PROBLEM STATEMENT: Reproduce exactly, from the data that follows, the line with "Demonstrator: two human", the line with "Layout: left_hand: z", and every line that lies between them.

SUPPLIED ENTRIES:
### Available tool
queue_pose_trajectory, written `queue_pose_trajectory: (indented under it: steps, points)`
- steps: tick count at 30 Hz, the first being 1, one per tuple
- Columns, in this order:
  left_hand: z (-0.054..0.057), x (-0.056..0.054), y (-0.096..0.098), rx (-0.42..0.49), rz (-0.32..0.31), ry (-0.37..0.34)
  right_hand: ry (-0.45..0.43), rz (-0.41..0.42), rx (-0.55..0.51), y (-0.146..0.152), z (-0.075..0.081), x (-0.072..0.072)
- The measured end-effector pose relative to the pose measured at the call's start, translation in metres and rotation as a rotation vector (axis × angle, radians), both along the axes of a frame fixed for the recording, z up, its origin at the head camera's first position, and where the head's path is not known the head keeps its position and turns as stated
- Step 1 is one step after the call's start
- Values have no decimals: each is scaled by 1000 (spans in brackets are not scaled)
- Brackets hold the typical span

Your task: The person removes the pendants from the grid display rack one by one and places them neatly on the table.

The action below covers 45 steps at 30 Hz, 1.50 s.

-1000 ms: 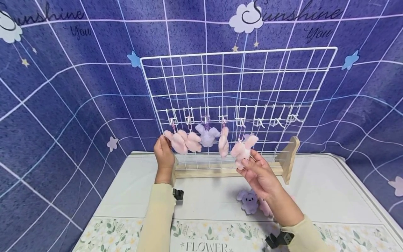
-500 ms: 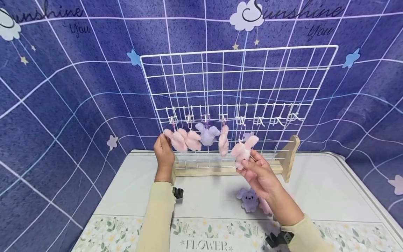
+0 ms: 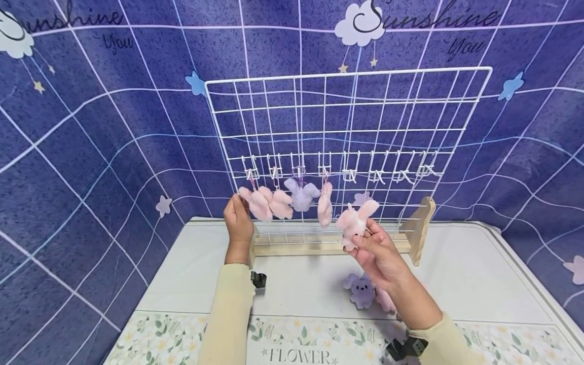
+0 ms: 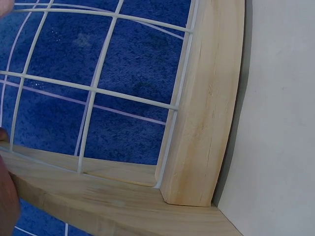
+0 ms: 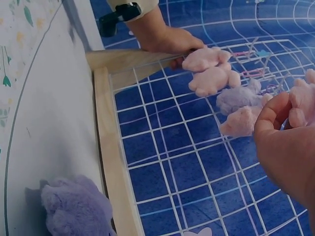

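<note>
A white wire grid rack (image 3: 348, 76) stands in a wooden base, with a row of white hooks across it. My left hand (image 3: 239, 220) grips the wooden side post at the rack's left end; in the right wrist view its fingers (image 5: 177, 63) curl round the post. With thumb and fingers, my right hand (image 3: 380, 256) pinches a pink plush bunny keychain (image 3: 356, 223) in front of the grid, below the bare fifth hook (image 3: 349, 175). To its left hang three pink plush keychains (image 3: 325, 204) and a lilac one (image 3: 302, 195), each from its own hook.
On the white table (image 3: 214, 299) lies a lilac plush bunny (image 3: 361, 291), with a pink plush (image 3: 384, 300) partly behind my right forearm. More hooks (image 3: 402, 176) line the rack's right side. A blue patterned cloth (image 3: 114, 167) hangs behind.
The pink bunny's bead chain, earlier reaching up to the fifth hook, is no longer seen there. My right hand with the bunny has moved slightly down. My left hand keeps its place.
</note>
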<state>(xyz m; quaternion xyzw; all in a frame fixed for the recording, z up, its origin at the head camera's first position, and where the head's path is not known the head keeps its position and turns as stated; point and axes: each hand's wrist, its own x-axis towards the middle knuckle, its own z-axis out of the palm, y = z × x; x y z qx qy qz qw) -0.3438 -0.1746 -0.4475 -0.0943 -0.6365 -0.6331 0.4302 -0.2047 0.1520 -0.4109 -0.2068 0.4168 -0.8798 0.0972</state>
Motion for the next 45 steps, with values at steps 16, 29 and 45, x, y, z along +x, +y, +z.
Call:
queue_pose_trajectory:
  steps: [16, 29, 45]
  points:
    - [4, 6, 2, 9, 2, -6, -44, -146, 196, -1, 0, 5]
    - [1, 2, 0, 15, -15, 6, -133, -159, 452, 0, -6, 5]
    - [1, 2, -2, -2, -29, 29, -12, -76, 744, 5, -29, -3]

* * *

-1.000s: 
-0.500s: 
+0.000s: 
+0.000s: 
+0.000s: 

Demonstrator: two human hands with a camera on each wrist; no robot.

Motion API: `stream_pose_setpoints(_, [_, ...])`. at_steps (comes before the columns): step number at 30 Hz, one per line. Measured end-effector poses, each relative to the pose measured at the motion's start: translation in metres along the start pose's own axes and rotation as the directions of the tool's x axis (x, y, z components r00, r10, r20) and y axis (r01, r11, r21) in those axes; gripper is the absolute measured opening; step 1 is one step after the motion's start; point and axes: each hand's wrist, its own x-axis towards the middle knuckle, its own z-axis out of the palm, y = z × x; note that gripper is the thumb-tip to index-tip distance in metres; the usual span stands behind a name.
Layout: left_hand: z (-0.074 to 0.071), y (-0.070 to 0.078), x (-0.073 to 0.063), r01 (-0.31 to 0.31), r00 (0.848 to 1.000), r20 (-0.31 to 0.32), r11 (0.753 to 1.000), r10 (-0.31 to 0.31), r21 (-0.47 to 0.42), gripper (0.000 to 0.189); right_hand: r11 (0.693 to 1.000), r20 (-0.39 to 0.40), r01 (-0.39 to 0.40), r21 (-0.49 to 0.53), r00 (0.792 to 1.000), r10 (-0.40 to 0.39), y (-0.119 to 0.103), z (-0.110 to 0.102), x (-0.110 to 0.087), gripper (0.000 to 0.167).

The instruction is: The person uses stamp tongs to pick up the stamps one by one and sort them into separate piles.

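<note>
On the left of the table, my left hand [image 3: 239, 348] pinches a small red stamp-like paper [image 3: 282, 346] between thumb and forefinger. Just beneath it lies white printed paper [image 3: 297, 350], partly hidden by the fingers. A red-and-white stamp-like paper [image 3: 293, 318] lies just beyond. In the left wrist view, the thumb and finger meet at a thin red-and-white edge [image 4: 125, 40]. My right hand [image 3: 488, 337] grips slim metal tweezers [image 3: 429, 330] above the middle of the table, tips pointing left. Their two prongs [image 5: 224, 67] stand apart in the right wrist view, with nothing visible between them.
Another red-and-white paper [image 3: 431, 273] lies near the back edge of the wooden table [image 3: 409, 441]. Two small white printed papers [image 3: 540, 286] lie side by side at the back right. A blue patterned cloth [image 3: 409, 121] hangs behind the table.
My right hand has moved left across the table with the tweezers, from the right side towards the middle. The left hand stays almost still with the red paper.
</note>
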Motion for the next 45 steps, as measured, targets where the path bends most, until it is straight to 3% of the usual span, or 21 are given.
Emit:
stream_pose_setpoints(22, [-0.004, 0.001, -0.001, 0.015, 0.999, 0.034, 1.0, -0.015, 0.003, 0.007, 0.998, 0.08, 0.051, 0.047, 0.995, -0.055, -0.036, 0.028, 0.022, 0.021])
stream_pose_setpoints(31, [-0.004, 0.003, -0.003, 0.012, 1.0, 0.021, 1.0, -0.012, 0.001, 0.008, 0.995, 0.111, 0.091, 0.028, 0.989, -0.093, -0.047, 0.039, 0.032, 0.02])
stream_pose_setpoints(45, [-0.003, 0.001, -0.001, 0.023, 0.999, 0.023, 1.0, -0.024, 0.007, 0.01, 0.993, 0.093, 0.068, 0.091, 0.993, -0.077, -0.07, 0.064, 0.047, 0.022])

PROBLEM SOLUTION:
Demonstrator: two human hands with a camera on each wrist; no robot.

Motion API: `stream_pose_setpoints(_, [_, ...])`. at_steps (comes before the columns): step number at 30 Hz, one per line. Measured end-effector poses, each relative to the pose measured at the motion's start: translation in metres along the start pose's own axes and rotation as the directions of the tool's x axis (x, y, z components r00, r10, r20) and y axis (r01, r11, r21) in those axes; gripper is the absolute measured opening; step 1 is one step after the motion's start; point and axes: each hand's wrist, its own x-axis towards the middle knuckle, its own z-axis out of the palm, y = z × x; note that gripper is the thumb-tip to index-tip distance in metres; the usual span stands behind a name.
Layout: left_hand: z (-0.074 to 0.071), y (-0.070 to 0.078), x (-0.073 to 0.063), r01 (-0.31 to 0.31), r00 (0.848 to 1.000), r20 (-0.31 to 0.32), r11 (0.753 to 1.000), r10 (-0.31 to 0.31), r21 (-0.47 to 0.42), gripper (0.000 to 0.189); right_hand: r11 (0.693 to 1.000), r20 (-0.39 to 0.40), r01 (-0.39 to 0.40), r21 (-0.49 to 0.53), r00 (0.792 to 1.000), r10 (-0.40 to 0.39), y (-0.119 to 0.103), z (-0.110 to 0.102), x (-0.110 to 0.087), gripper (0.000 to 0.167).

That concludes the response.